#### Brief
Pull every line holding the word "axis" out of the data and copy it.
◆ ◆ ◆ ◆ ◆
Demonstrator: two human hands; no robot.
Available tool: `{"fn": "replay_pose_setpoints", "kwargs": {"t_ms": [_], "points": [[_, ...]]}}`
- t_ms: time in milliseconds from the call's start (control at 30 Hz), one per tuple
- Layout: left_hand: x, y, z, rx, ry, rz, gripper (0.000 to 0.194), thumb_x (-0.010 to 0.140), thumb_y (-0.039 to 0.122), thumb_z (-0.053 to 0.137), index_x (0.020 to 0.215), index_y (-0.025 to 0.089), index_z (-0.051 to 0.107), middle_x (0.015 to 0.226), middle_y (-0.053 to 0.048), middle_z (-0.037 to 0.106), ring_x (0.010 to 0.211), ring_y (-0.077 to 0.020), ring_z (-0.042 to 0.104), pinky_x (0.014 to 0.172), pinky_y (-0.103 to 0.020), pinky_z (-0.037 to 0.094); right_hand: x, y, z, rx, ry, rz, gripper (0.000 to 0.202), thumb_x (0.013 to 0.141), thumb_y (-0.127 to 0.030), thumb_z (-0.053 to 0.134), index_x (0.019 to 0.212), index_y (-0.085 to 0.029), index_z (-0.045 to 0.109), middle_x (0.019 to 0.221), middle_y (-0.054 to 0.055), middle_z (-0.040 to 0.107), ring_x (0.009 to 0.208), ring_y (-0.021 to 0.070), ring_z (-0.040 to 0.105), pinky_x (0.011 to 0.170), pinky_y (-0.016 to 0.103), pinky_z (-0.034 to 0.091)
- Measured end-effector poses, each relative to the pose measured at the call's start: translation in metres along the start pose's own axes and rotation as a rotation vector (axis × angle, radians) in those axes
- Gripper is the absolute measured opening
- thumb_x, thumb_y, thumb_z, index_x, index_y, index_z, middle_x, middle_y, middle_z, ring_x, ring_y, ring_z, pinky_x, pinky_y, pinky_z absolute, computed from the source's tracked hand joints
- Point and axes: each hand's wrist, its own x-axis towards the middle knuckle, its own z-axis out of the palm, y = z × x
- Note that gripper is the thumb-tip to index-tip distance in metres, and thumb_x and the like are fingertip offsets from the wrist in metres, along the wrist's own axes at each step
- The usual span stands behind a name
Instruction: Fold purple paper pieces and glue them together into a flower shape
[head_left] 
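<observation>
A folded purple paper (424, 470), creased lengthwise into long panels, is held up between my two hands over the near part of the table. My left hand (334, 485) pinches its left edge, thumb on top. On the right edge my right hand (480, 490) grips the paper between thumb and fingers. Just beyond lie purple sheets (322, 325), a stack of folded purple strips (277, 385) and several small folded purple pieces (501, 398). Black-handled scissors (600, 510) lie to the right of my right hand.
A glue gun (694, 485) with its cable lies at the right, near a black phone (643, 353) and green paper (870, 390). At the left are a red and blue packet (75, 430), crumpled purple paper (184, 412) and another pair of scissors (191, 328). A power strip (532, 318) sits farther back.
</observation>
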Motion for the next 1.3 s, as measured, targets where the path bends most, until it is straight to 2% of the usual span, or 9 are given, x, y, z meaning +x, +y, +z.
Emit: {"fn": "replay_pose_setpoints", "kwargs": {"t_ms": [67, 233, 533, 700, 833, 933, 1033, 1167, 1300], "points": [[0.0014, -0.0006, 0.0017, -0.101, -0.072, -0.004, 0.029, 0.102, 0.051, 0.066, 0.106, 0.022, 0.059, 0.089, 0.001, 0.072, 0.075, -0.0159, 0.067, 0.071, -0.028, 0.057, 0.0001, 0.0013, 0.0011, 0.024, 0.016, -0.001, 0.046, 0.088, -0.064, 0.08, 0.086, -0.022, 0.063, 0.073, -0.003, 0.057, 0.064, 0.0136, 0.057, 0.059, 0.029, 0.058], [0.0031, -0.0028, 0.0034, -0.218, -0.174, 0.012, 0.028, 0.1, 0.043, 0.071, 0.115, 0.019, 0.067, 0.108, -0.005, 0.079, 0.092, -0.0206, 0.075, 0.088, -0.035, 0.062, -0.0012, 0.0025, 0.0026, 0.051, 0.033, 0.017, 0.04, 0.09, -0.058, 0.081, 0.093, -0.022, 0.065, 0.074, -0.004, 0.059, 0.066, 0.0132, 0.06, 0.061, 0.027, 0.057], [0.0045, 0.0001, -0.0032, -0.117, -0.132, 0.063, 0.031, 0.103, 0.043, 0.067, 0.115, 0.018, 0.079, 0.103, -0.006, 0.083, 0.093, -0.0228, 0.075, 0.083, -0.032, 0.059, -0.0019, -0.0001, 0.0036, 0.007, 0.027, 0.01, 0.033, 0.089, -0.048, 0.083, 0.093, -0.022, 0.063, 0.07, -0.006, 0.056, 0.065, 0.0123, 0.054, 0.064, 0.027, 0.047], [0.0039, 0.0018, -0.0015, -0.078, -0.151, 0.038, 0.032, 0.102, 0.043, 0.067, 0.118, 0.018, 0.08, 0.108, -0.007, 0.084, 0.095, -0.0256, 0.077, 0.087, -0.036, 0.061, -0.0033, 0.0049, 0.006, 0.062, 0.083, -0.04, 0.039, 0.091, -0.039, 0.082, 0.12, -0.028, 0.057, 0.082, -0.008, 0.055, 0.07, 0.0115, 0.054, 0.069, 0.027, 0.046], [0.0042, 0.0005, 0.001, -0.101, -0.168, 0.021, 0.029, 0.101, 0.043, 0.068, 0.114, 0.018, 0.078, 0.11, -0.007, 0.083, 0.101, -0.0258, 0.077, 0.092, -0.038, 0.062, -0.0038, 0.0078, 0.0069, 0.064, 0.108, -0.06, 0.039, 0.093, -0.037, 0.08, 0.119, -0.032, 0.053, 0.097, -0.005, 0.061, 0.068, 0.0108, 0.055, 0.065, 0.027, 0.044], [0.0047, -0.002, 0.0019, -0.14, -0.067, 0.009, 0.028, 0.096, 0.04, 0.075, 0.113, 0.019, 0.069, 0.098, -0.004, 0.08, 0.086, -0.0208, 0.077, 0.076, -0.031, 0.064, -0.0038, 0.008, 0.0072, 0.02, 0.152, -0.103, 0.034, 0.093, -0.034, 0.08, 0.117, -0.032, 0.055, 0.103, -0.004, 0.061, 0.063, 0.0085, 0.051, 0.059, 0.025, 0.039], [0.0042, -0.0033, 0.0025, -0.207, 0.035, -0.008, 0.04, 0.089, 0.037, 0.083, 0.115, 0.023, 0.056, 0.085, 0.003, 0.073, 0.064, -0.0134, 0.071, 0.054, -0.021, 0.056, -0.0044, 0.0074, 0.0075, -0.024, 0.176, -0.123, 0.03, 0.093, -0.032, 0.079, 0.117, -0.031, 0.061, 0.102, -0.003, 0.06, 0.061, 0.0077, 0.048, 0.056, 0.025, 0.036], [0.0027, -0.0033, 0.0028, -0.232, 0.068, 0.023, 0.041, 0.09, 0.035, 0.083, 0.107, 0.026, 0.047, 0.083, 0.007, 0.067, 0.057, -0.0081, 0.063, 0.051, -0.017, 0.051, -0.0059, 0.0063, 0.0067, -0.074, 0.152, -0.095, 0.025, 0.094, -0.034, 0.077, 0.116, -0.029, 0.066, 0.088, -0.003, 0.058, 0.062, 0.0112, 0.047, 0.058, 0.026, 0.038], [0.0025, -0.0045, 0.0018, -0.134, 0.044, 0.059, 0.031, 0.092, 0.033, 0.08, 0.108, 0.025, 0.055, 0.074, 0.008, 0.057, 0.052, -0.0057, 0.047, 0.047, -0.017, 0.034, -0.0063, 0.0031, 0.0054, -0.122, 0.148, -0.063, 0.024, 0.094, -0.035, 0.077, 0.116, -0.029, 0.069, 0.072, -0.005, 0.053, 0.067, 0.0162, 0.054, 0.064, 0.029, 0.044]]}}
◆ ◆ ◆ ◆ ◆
#### Result for this exercise
- Measured end-effector poses, each relative to the pose measured at the call's start: translation in metres along the start pose's own axes and rotation as a rotation vector (axis × angle, radians) in those axes
- Point and axes: each hand's wrist, its own x-axis towards the middle knuckle, its own z-axis out of the palm, y = z × x

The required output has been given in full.